She and her bestie broke up but they might not be ready to call it quits for good.

People do weird things, says our elder. Give it some time and cut her some slack.

Dear EWC:

Hi, so my best friend and me had a rough ‘breakup’ about two months ago. We constantly argued over her and this boy she had only talked to for a few months because she would not let herself move on. As much as I hate to say it, when she entered that relationship, she became a bad friend.

Two months ago we got into another fight about her needing to move on so we ended the friendship. She texted me a month ago about finding a paper with notes we were writing back and forth to each other and I texted back but we didn’t talk more than that. She just texted me tonight about advice on applying to college and what not and we are still texting about an hour later about what’s been going on in our lives.

I’m scared to get hurt again and I don’t have any other friends to talk to. I have no idea what to do anymore because of course I miss my best friend but what if two months wasn’t enough time to grow and mature?

Good-Listener replies:

I understand (as much as I can) what you’re going through. And, by the way – these types of issues with friends don’t stop necessarily with youth. People do weird things and it’s up to us to adjust and decide what we can put up with and what we can’t.
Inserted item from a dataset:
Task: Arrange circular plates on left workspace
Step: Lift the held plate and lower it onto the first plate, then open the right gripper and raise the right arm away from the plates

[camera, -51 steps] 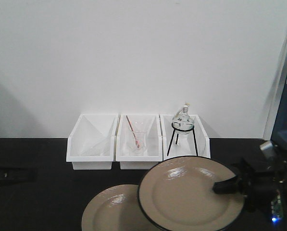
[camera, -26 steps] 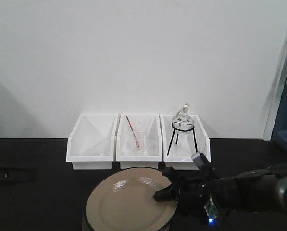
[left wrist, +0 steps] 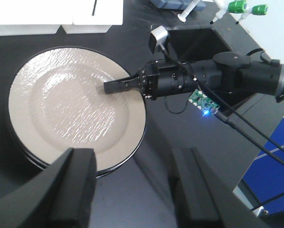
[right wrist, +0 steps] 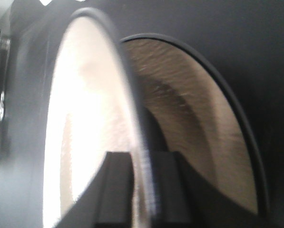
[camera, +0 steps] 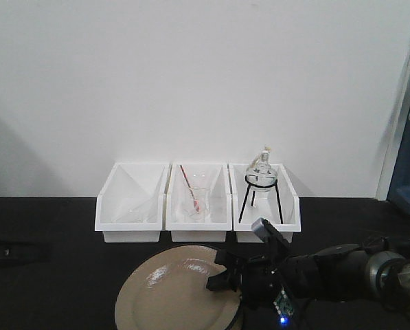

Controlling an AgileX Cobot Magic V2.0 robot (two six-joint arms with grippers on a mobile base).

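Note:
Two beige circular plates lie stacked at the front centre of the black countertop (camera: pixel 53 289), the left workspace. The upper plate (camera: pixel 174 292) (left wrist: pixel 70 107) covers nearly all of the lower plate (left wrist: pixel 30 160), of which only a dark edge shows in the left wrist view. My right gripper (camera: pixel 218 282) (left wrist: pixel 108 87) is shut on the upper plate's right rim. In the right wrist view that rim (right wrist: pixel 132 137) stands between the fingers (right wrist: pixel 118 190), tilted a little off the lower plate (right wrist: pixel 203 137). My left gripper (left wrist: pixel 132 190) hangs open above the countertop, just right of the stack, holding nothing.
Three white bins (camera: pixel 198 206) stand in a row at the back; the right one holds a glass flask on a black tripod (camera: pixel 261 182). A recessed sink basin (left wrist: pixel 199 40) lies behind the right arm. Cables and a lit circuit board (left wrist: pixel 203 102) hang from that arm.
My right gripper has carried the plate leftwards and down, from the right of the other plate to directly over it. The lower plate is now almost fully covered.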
Having said that, my opinion is that your friend, or ex-friend (depending on how things end up) is trying to sort of make amends. That’s fine. None of us is perfect, and we all make mistakes and say things we regret. However, it’s just one of those incidents to consider when moving forward. If this is a rare occurrence, and you genuinely like this person, cut her some slack. If this becomes a pattern, then you’ve been “forewarned” and can expect other incidents to occur.

What I’m saying is that, it may be that this friendship can be revived and it’s just one of those disagreements people have that they work through. If it becomes a pattern, then decide if she’s worth having in your life. If not, then move on (by the way, I am NOT a fan of telling people off; that never solves anything). If you can handle her behavior, then understand this is who she is, and keep the friendship on a level you can handle, knowing she can’t or won’t be the best buddy you wish you had.

As I said – these things go on throughout a lifetime. I’m coming up on 70 and have had disappointments even in the last few years. The difference is I know how to handle them better. And so will you. Good luck.